Effect of hydrochloric acid on the transport properties of tin through ion-exchange membranes

Abstract

This work presents a study of the transport properties of two ion-exchange membranes present in an electrochemical reactor used to process the wasted and rinse baths of the electroless plating of polymers industry. The influence of the hydrochloric acid on the transport properties of tin through both cation- and anion-exchange membranes has been evaluated by chronopotentiometry. The shape of the chrono-potentiograms depends on the specie under consideration, Sn(II) or Sn(IV), the hydrochloric acid concentration and the type of membrane.
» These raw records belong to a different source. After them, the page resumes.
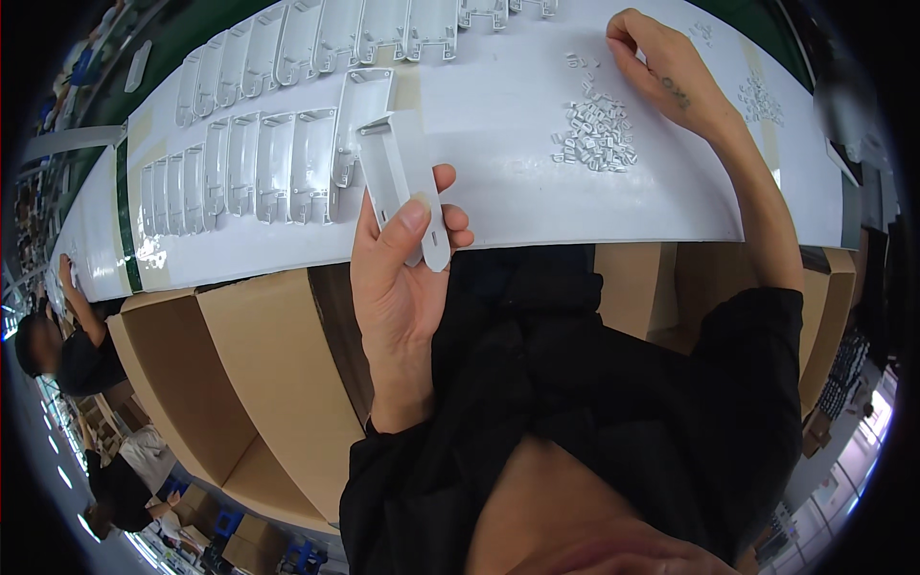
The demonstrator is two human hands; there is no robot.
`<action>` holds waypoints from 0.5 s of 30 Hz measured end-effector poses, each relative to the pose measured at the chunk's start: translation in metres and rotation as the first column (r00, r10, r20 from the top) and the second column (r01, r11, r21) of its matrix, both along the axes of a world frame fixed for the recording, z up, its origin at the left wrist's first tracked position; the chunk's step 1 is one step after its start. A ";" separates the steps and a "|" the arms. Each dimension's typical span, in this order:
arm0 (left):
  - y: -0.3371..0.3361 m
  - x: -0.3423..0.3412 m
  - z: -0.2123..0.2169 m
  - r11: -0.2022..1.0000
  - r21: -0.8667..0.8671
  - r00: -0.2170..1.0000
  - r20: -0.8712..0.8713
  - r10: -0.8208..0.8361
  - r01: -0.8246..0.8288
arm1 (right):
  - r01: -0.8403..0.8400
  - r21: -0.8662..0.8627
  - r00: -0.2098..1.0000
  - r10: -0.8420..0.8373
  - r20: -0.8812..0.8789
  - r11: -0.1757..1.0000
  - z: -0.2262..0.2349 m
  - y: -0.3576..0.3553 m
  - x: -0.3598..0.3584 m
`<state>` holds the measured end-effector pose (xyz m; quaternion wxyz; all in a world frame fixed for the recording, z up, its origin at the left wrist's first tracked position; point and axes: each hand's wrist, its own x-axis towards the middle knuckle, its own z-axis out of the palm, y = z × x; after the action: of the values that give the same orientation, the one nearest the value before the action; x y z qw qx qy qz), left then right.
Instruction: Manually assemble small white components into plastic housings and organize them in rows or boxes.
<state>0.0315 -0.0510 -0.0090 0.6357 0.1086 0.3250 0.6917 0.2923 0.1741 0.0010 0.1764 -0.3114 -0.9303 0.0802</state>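
Observation:
My left hand grips a long white plastic housing part over the near edge of the white table, thumb on its face. My right hand reaches to the far side of the table, fingers pinched together just beyond a heap of several small white clips. Whether a clip is between the fingertips is hidden.
Two rows of several identical white housing parts lie side by side on the table's left. A second small clip pile sits at the right. Open cardboard boxes stand under the table. Other people work at far left.

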 end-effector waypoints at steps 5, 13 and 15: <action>0.001 0.010 -0.003 0.995 -0.089 0.998 0.026 0.054 -0.052 | 0.022 -0.070 0.995 -0.015 0.099 0.997 -0.022 0.018 0.011; 0.010 0.019 0.008 0.996 0.008 0.996 0.042 -0.084 0.083 | 0.150 -0.209 0.989 -0.148 0.024 0.966 -0.022 0.000 0.029; 0.005 0.013 0.007 0.998 -0.031 0.998 0.021 -0.059 0.060 | 0.103 -0.203 0.995 -0.102 0.013 0.974 -0.037 0.009 0.035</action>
<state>0.0446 -0.0460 -0.0019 0.6608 0.1015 0.3261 0.6683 0.3277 0.1834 -0.0359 0.1467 -0.3755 -0.9001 0.1652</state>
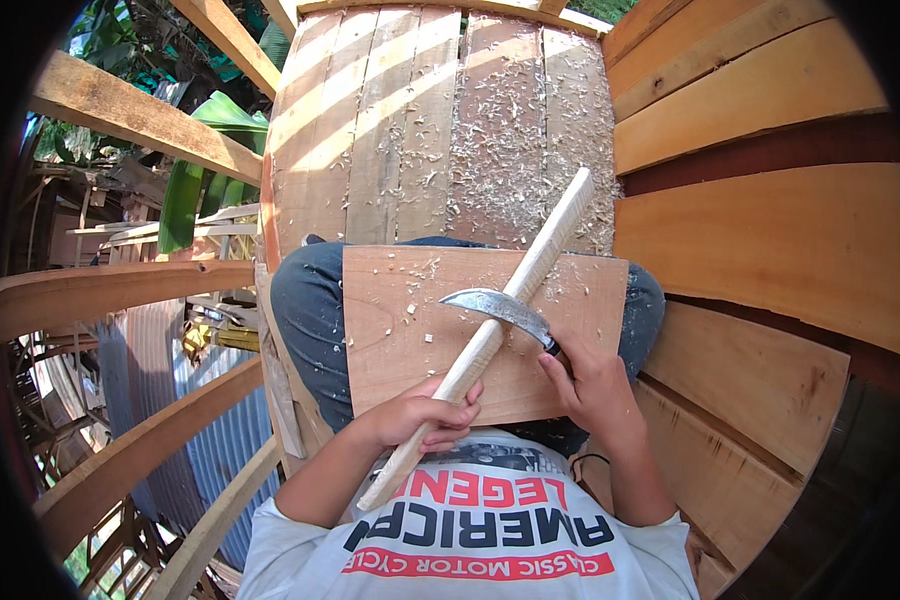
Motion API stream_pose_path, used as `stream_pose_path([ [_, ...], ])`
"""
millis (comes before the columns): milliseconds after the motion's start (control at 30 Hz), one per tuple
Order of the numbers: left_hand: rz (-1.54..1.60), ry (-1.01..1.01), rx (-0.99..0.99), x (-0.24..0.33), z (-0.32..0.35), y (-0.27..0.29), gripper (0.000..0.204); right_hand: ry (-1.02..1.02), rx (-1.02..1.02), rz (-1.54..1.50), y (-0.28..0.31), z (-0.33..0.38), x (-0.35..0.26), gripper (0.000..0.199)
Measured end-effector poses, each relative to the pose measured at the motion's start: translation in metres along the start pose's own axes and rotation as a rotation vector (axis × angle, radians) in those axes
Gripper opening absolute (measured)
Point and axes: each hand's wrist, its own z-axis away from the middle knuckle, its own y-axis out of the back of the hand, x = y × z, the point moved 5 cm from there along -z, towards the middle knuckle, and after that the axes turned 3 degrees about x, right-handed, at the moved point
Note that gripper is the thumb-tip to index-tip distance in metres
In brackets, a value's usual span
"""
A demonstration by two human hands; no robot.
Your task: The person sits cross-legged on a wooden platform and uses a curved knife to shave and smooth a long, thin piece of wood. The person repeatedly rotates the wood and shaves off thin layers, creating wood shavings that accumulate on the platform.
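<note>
A long pale wooden stick (pixel 477 352), squared and partly whittled, slants from near my shirt up to the far right. My left hand (pixel 428 412) is wrapped round its lower part. In my right hand (pixel 597 390) is a curved knife (pixel 497 304), gripped by its dark handle. The hooked steel blade lies across the stick near its middle, its tip pointing left. Beneath them a flat wooden board (pixel 390 345) rests over my lap, with a few small chips on it.
Curly shavings (pixel 510 130) litter the plank floor (pixel 370 120) beyond my knees. A wall of wide planks (pixel 760 240) stands close on the right. Open wooden rails (pixel 120 285) run along the left, with corrugated metal sheets (pixel 215 440) and leaves (pixel 182 200) past them.
</note>
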Motion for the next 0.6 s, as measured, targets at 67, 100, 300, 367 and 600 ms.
stream_pose_path([
  [67,-0.006,-0.011,-0.001,0.002,0.002,-0.001,0.023,-0.175,0.027,0.048,0.002,-0.008,0.016,0.024],
  [100,-0.003,-0.004,0.003,0.001,0.002,-0.001,0.025,-0.185,0.004,0.035,0.001,-0.007,0.016,0.023],
  [300,0.004,0.002,0.014,0.002,0.003,0.0,0.028,-0.013,-0.091,0.02,-0.008,-0.004,-0.003,0.031],
  [367,-0.033,-0.018,0.027,0.002,0.002,0.001,0.027,-0.204,0.068,0.129,0.009,-0.022,0.026,0.034],
  [600,0.06,0.017,0.024,0.0,0.003,0.001,0.027,-0.064,0.011,0.127,-0.003,-0.024,0.015,0.035],
])
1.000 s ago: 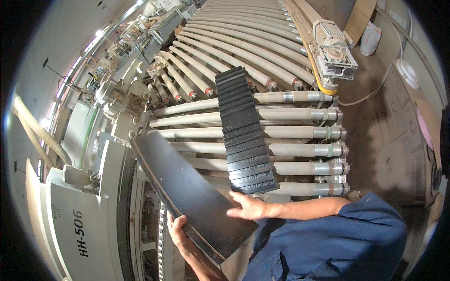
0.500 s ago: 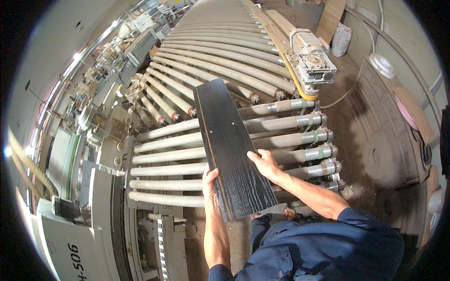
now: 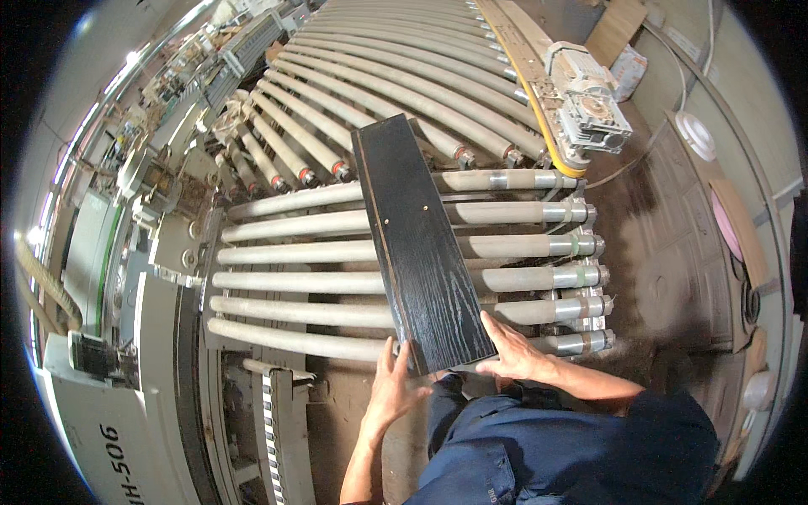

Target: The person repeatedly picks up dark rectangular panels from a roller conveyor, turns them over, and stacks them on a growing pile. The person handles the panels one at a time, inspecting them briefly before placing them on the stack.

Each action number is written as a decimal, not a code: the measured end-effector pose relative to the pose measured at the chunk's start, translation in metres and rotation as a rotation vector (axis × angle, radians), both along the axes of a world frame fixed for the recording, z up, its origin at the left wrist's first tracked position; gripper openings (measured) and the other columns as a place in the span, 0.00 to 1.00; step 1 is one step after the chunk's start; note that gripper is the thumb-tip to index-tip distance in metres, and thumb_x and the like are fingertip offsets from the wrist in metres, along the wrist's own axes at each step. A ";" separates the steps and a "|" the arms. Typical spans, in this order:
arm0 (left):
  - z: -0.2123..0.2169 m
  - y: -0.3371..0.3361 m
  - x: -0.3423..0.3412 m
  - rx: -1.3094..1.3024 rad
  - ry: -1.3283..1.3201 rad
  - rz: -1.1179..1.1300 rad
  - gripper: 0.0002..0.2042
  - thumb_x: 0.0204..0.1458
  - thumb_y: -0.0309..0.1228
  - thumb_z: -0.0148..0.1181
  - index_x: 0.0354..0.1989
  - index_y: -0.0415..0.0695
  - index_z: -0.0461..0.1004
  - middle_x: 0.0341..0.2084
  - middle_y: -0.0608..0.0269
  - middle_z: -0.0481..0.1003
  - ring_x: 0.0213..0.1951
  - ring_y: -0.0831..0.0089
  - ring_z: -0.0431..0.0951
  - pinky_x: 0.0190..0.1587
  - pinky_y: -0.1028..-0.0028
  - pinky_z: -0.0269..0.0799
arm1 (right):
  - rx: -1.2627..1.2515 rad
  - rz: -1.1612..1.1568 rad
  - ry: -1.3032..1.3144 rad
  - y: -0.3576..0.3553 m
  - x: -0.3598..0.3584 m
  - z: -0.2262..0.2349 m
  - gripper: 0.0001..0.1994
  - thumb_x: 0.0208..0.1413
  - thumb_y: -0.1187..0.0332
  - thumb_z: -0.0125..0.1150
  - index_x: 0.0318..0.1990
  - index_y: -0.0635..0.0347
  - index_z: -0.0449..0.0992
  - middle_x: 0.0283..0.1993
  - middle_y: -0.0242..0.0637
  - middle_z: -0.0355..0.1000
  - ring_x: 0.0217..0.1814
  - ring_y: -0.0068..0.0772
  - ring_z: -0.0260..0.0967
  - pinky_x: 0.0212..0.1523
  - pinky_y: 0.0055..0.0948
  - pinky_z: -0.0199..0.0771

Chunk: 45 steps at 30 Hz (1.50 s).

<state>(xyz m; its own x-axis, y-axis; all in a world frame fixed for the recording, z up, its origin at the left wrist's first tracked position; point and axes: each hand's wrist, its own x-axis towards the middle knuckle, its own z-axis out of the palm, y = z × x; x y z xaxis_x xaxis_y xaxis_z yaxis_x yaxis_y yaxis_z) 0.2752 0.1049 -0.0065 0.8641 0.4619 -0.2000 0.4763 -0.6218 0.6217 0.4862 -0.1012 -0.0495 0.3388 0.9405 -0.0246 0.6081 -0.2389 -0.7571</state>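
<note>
A long black board point(image 3: 425, 261) with visible wood grain and a thin brown line down its left edge lies lengthwise over the conveyor rollers point(image 3: 303, 281). Two small light-coloured dots show near its middle. Its near end reaches past the closest roller toward my body. By the near left corner is my left hand point(image 3: 391, 391), fingers spread, not gripping. My right hand point(image 3: 515, 353) is at the near right corner, thumb and fingers apart, against or just beside the edge; contact there is hard to make out.
Beyond, a curved run of rollers point(image 3: 404, 67) leads away. A motor with gearbox point(image 3: 589, 109) sits by the yellow-edged rail at right. A pale machine cabinet point(image 3: 118, 421) stands at left, with a black-and-white striped strip point(image 3: 271, 438) beside it. Stacked panels line the right wall.
The board has gone from being held in both hands to lying on the rollers. Both hands have slid back toward its near end, and their grip has loosened.
</note>
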 end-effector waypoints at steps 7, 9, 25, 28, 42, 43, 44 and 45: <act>-0.038 -0.017 0.008 0.027 -0.160 0.102 0.45 0.37 0.24 0.73 0.68 0.39 0.56 0.61 0.39 0.61 0.59 0.43 0.68 0.58 0.62 0.69 | 0.135 -0.076 -0.154 0.005 -0.010 -0.019 0.52 0.44 0.64 0.74 0.71 0.72 0.42 0.65 0.65 0.58 0.65 0.62 0.60 0.65 0.43 0.64; -0.044 -0.026 0.007 0.119 -0.202 0.100 0.43 0.38 0.24 0.73 0.67 0.38 0.57 0.60 0.39 0.62 0.58 0.44 0.69 0.58 0.62 0.70 | 0.155 -0.075 -0.210 0.005 -0.010 -0.020 0.50 0.44 0.63 0.74 0.69 0.73 0.46 0.64 0.64 0.60 0.64 0.61 0.62 0.63 0.43 0.65; -0.047 -0.060 -0.019 0.250 -0.164 0.243 0.36 0.42 0.21 0.68 0.64 0.41 0.63 0.57 0.39 0.66 0.53 0.45 0.73 0.52 0.60 0.74 | 0.399 0.091 -0.483 -0.024 -0.016 -0.023 0.35 0.44 0.63 0.70 0.57 0.79 0.65 0.52 0.57 0.69 0.50 0.51 0.69 0.52 0.40 0.72; -0.038 -0.066 -0.031 0.203 -0.142 0.247 0.36 0.42 0.20 0.69 0.64 0.44 0.63 0.58 0.44 0.67 0.54 0.48 0.74 0.52 0.61 0.74 | 0.404 0.135 -0.396 -0.034 -0.026 -0.023 0.35 0.42 0.65 0.70 0.56 0.79 0.65 0.50 0.57 0.69 0.47 0.51 0.69 0.51 0.40 0.72; -0.049 -0.067 -0.048 0.254 -0.128 0.267 0.37 0.41 0.17 0.69 0.64 0.44 0.64 0.59 0.42 0.67 0.56 0.49 0.73 0.54 0.63 0.74 | 0.495 0.022 -0.240 -0.035 -0.045 -0.042 0.32 0.42 0.68 0.66 0.57 0.73 0.67 0.47 0.59 0.73 0.47 0.54 0.74 0.52 0.42 0.75; -0.048 -0.067 -0.048 0.252 -0.124 0.267 0.36 0.42 0.18 0.69 0.64 0.44 0.64 0.59 0.42 0.67 0.56 0.49 0.73 0.54 0.63 0.74 | 0.494 0.007 -0.209 -0.035 -0.048 -0.042 0.32 0.43 0.68 0.65 0.57 0.72 0.67 0.48 0.60 0.73 0.48 0.56 0.74 0.54 0.43 0.74; -0.042 -0.069 -0.043 0.272 -0.127 0.267 0.35 0.41 0.18 0.70 0.62 0.42 0.66 0.57 0.42 0.68 0.55 0.50 0.74 0.53 0.64 0.74 | 0.473 -0.003 -0.207 -0.036 -0.049 -0.044 0.32 0.43 0.68 0.65 0.57 0.73 0.67 0.48 0.61 0.73 0.49 0.56 0.74 0.55 0.43 0.74; -0.043 -0.069 -0.042 0.267 -0.139 0.265 0.35 0.41 0.18 0.70 0.62 0.42 0.66 0.57 0.42 0.69 0.54 0.50 0.74 0.53 0.64 0.74 | 0.451 -0.013 -0.205 -0.035 -0.051 -0.047 0.32 0.43 0.68 0.65 0.57 0.74 0.66 0.48 0.62 0.73 0.50 0.56 0.73 0.57 0.43 0.73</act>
In the case of the study of Sn(II) transfer through the cation-exchange membrane (CEM), the contribution of the water splitting is evident for every HCl concentration by the increase of the membrane potential drop (Em) after a short-time plateau observed in the chronopotentiograms, and by the appearance of a Sn(OH)2 precipitate located at the anodic solution-membrane interface. The transport of Sn(IV) through the CEM is a complex phenomenon due to their high charge density leading to an important hydration shell, to their low mobility and, to their trend to form hydroxyl complexes and insoluble salts. Low HCl concentrations and high applied currents leads to the formation of a Sn(IV) specie, probably the Sn(OH)62- monomer, which can polymerise and remain adhered to the membrane surface. This specie is re-dissolved when the HCl concentration is increased. In the case of Sn(II) transfer through the anion-exchange membrane (AEM), if the applied current is high and the HCl concentration is low, the OH- produced due to water splitting are forced to cross the membrane when the chloride concentration in solution is depleted. For higher HCl concentration, the development of the gravitational convention phenomenon is coupled with the water splitting at those high applied currents. The presence of Sn(IV) at low HCl concentration in the over-limiting region produces a diffusion-relaxation region characteristic of the bipolar membranes. The formation of a Sn(IV) gelatinous specie adhered to the anodic side of the AEM could explain the formation of the bipolar structure in the membrane. At lower pH values the formation of this Sn(IV) gelatinous specie is avoided, and the OH- ions from the water splitting are responsible for the peak of Em observed in the chronopotentiograms.